> _What you need to do_
In the material below, some lines may hold the word "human"; state how many do, giving only the number.

*** Dataset extract ***

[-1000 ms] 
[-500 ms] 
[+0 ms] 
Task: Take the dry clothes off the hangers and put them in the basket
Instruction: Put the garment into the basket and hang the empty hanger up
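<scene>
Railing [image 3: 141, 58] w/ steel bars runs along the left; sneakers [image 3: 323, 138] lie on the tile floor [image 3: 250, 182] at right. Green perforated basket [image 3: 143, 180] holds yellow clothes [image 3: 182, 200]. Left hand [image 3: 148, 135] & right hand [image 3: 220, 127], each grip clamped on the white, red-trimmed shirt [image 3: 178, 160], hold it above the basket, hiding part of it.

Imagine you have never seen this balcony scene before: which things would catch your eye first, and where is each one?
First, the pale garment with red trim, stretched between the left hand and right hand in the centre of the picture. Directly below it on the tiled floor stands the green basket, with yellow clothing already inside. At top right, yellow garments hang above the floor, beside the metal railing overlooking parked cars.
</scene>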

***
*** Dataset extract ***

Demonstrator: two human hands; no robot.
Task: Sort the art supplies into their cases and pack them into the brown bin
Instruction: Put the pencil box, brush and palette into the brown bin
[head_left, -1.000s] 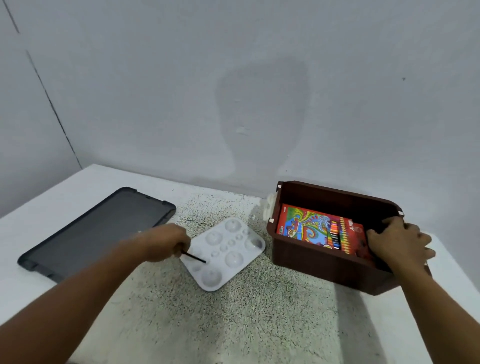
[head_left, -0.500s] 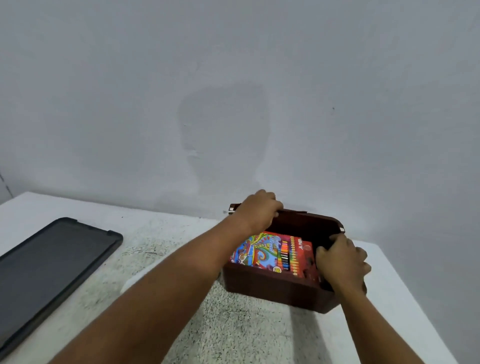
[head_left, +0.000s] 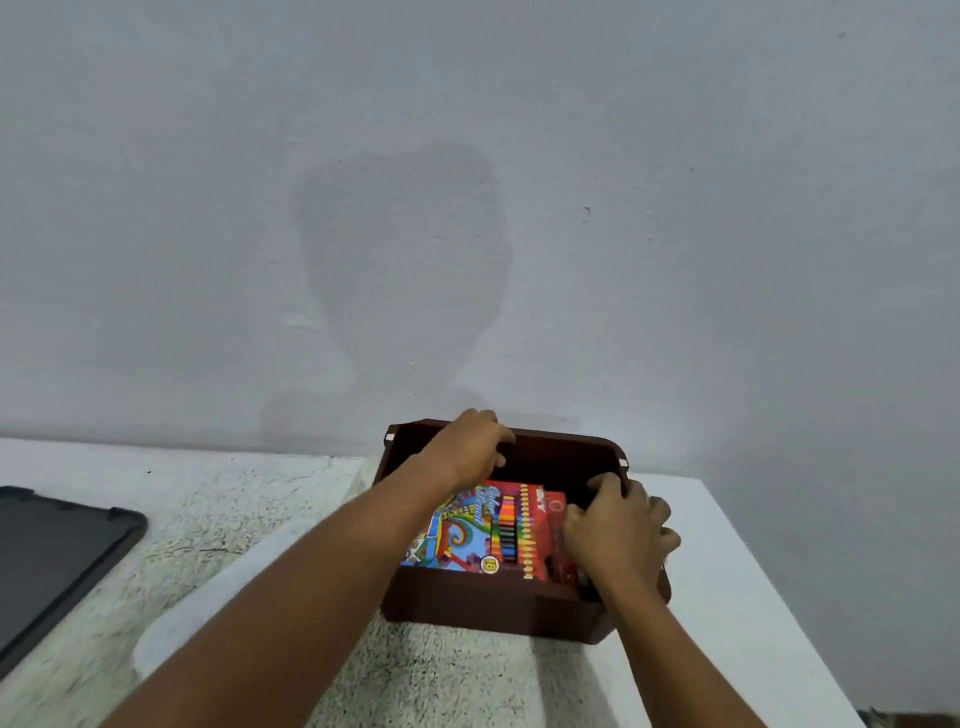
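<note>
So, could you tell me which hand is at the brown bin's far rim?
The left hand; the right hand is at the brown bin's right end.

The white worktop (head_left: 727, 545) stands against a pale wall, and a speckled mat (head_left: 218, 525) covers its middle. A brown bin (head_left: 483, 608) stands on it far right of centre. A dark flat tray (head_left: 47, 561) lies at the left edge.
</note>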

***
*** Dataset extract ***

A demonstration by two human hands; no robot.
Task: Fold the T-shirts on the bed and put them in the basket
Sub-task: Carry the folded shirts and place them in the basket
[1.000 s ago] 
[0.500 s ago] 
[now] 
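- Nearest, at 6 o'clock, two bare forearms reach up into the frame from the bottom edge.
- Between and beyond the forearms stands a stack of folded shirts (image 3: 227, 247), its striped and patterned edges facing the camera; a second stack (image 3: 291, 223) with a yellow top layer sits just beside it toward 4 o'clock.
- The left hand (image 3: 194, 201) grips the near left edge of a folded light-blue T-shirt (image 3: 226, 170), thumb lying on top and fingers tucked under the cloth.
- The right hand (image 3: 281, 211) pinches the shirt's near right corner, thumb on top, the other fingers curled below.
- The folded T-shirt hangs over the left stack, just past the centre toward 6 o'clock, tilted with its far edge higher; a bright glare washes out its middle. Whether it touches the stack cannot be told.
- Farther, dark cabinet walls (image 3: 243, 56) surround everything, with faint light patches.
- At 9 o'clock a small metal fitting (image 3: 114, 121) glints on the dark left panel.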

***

> _Finished exercise_
2